WORK TASK — Copy the listing exactly. Omit nothing.

DATASET CONTENT —
★ ★ ★ ★ ★

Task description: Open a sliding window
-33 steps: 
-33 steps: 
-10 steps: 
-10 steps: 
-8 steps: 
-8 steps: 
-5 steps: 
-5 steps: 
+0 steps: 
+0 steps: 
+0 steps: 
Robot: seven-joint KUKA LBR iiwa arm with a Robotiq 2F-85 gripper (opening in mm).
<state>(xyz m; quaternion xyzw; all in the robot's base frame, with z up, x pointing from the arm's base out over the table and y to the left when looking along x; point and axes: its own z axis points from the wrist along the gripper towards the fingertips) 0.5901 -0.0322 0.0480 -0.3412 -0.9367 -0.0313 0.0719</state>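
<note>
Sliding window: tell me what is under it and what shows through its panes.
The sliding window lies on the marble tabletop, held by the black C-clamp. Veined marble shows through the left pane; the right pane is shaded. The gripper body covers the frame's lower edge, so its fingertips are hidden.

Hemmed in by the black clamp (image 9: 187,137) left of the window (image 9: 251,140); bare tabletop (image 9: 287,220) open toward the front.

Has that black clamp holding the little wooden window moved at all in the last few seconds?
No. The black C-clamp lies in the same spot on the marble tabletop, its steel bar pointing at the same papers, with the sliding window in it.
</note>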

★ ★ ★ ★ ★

OUTPUT —
Task description: Open a sliding window
-33 steps: 
-33 steps: 
-10 steps: 
-10 steps: 
-8 steps: 
-8 steps: 
-5 steps: 
-5 steps: 
+0 steps: 
+0 steps: 
+0 steps: 
Robot: seven-joint KUKA LBR iiwa arm with a Robotiq 2F-85 gripper (opening in mm).
<state>(xyz m; quaternion xyzw; all in the robot's base frame, with z up, x pointing from the arm's base out over the table and y to the left when looking along x; point and axes: its own z axis points from the wrist along the gripper towards the fingertips) 0.5901 -0.0322 0.0480 -0.3412 -0.9367 -0.0313 0.0719</state>
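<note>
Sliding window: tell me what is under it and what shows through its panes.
The sliding window lies on the marble tabletop, held by the black C-clamp. Veined marble shows through the left pane; the right pane is shaded. The gripper body covers the frame's lower edge, so its fingertips are hidden.

Hemmed in by the black clamp (image 9: 187,137) left of the window (image 9: 251,140); bare tabletop (image 9: 287,220) open toward the front.

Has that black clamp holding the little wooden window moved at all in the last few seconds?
No. The black C-clamp lies in the same spot on the marble tabletop, its steel bar pointing at the same papers, with the sliding window in it.
</note>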

This finishes the exercise.